Work request | The answer is to be the lines below that lie between the line holding "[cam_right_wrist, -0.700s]" and the line holding "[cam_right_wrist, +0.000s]", inclusive, transcribed exactly and free of pictures.

Data shown |
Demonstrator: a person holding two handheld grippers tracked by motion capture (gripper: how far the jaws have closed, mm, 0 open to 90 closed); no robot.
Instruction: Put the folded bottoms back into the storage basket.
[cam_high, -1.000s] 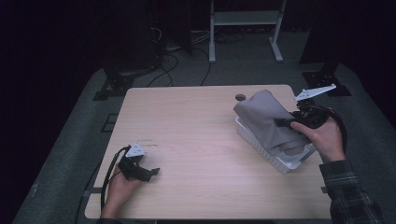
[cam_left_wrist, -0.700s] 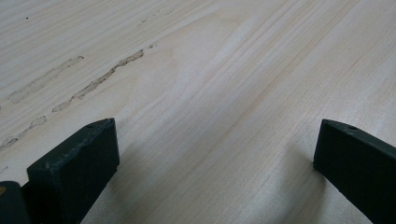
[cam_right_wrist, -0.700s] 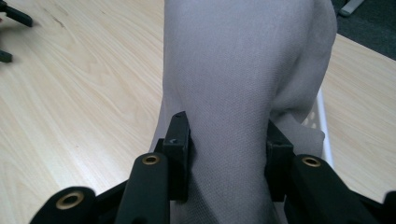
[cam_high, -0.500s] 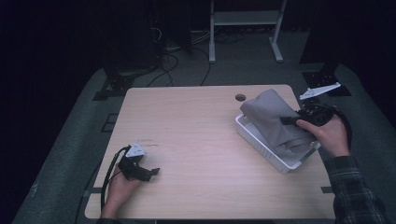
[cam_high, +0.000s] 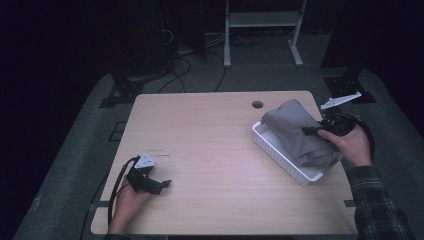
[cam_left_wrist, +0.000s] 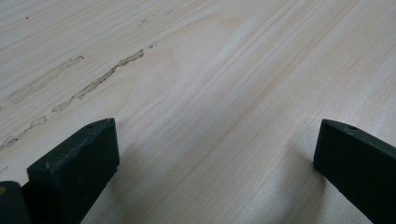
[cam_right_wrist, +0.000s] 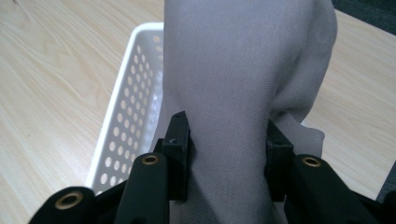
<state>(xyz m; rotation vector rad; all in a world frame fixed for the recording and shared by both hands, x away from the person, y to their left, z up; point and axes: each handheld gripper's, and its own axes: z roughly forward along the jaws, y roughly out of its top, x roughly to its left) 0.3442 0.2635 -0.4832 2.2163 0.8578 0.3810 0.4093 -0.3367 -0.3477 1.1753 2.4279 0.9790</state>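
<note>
A folded grey cloth (cam_high: 295, 131) lies in and over a white perforated basket (cam_high: 278, 153) at the table's right side. My right gripper (cam_high: 314, 131) is shut on the cloth, and in the right gripper view the black pads (cam_right_wrist: 180, 140) press a thick fold of the grey cloth (cam_right_wrist: 233, 93) from both sides above the basket's wall (cam_right_wrist: 126, 126). My left gripper (cam_high: 162, 184) rests on the table near the front left corner, held by a hand. Its jaws stand wide apart in the left gripper view, with bare wood between them (cam_left_wrist: 215, 154).
The light wooden table (cam_high: 210, 140) has a round cable hole (cam_high: 257, 104) near its far edge. Faint scuff marks (cam_left_wrist: 93, 84) lie on the wood ahead of the left gripper. Dark carpet, cables and a white stand's legs lie beyond the table.
My right gripper has carried the grey cloth rightward and down into the basket. The basket now sits more squarely under the cloth. The left gripper has stayed put.
</note>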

Solution to this exercise |
[cam_right_wrist, -0.700s] 
[cam_high, -0.500s] 
[cam_high, +0.000s] 
[cam_left_wrist, +0.000s] 
[cam_right_wrist, +0.000s] 

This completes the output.